Every record here needs to be retyped exactly.

____ Record set

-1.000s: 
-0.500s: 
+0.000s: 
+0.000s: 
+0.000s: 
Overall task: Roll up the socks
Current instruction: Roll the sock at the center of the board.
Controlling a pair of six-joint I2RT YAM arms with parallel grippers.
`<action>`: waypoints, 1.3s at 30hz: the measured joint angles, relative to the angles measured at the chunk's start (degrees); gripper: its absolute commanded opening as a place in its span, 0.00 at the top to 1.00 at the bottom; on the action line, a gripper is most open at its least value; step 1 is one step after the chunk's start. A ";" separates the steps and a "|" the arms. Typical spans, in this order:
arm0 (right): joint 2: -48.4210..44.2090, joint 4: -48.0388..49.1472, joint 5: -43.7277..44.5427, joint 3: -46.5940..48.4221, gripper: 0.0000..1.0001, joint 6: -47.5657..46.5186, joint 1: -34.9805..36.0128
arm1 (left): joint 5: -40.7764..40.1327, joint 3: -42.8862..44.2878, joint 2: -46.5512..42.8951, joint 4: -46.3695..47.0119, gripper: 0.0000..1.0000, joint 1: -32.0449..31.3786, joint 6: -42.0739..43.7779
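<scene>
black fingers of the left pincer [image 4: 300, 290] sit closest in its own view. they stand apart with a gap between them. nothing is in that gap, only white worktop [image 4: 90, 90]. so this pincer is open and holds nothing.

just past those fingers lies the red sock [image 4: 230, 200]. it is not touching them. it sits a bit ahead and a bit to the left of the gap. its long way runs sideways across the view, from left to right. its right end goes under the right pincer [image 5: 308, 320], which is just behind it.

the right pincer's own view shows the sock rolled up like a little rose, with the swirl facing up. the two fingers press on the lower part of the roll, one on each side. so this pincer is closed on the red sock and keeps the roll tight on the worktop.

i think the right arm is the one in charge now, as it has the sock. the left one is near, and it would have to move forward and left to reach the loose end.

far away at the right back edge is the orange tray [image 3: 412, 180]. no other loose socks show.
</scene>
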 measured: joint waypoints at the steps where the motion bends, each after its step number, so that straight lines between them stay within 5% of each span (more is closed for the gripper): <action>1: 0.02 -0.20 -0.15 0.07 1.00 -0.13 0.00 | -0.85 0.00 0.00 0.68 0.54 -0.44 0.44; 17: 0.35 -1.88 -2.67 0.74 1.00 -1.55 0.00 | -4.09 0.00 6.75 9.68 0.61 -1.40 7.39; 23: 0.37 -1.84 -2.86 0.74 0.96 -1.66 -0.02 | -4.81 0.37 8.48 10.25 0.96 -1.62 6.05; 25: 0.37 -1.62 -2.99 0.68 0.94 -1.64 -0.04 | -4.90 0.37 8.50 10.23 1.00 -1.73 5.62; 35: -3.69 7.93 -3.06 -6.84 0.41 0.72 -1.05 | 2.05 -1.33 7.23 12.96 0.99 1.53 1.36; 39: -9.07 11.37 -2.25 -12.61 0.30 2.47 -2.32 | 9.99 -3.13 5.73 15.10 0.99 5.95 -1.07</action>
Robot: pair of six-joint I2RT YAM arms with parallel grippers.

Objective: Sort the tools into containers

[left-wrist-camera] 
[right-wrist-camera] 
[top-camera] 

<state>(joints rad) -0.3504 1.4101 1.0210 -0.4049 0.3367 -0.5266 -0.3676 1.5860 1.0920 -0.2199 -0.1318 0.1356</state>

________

Solution to the exercise -
-1.000s: 
-0.500s: 
+0.000s: 
+0.000s: 
+0.000s: 
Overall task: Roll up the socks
Current instruction: Roll the sock at the center of the board.
Controlling a pair of six-joint I2RT YAM arms with parallel grippers.
`<action>`: waypoints, 1.3s at 30hz: the measured joint angles, relative to the angles measured at the chunk's start (degrees); gripper: its absolute commanded opening as a place in its span, 0.00 at the top to 1.00 at the bottom; on the action line, a gripper is most open at its least value; step 1 is one step after the chunk's start. A ";" separates the steps and a "|" the arms. Typical spans, in this order:
arm0 (right): joint 2: -48.4210..44.2090, joint 4: -48.0388..49.1472, joint 5: -43.7277..44.5427, joint 3: -46.5940..48.4221, gripper: 0.0000..1.0001, joint 6: -47.5657..46.5186, joint 1: -34.9805..36.0128
arm1 (left): joint 5: -40.7764..40.1327, joint 3: -42.8862..44.2878, joint 2: -46.5512..42.8951, joint 4: -46.3695..47.0119, gripper: 0.0000..1.0000, joint 1: -32.0449..31.3786, joint 6: -42.0739..43.7779
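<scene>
black fingers of the left pincer [image 4: 300, 290] sit closest in its own view. they stand apart with a gap between them. nothing is in that gap, only white worktop [image 4: 90, 90]. so this pincer is open and holds nothing.

just past those fingers lies the red sock [image 4: 230, 200]. it is not touching them. it sits a bit ahead and a bit to the left of the gap. its long way runs sideways across the view, from left to right. its right end goes under the right pincer [image 5: 308, 320], which is just behind it.

the right pincer's own view shows the sock rolled up like a little rose, with the swirl facing up. the two fingers press on the lower part of the roll, one on each side. so this pincer is closed on the red sock and keeps the roll tight on the worktop.

i think the right arm is the one in charge now, as it has the sock. the left one is near, and it would have to move forward and left to reach the loose end.

far away at the right back edge is the orange tray [image 3: 412, 180]. no other loose socks show.
</scene>
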 measured: joint waypoints at the steps where the motion bends, each after its step number, so that straight lines between them stay within 5% of each span (more is closed for the gripper): <action>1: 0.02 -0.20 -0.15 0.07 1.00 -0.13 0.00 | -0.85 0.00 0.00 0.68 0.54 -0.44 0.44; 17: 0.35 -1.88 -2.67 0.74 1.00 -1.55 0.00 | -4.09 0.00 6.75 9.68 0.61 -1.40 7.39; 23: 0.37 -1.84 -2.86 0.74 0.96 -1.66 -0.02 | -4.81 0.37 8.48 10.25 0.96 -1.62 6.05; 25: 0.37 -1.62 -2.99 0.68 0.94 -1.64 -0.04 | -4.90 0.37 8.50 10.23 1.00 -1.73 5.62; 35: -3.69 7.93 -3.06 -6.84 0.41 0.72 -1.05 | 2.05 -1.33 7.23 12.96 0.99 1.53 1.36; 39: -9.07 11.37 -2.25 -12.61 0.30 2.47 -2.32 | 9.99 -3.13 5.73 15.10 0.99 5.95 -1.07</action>
Robot: pair of six-joint I2RT YAM arms with parallel grippers.

Objective: Sort the tools into containers

[left-wrist-camera] 
[right-wrist-camera] 
[top-camera] 

<state>(joints rad) -0.3504 1.4101 1.0210 -0.4049 0.3367 -0.5266 -0.3676 1.5860 1.0920 -0.2199 -0.1318 0.1356</state>

Nothing else is required to complete the exercise.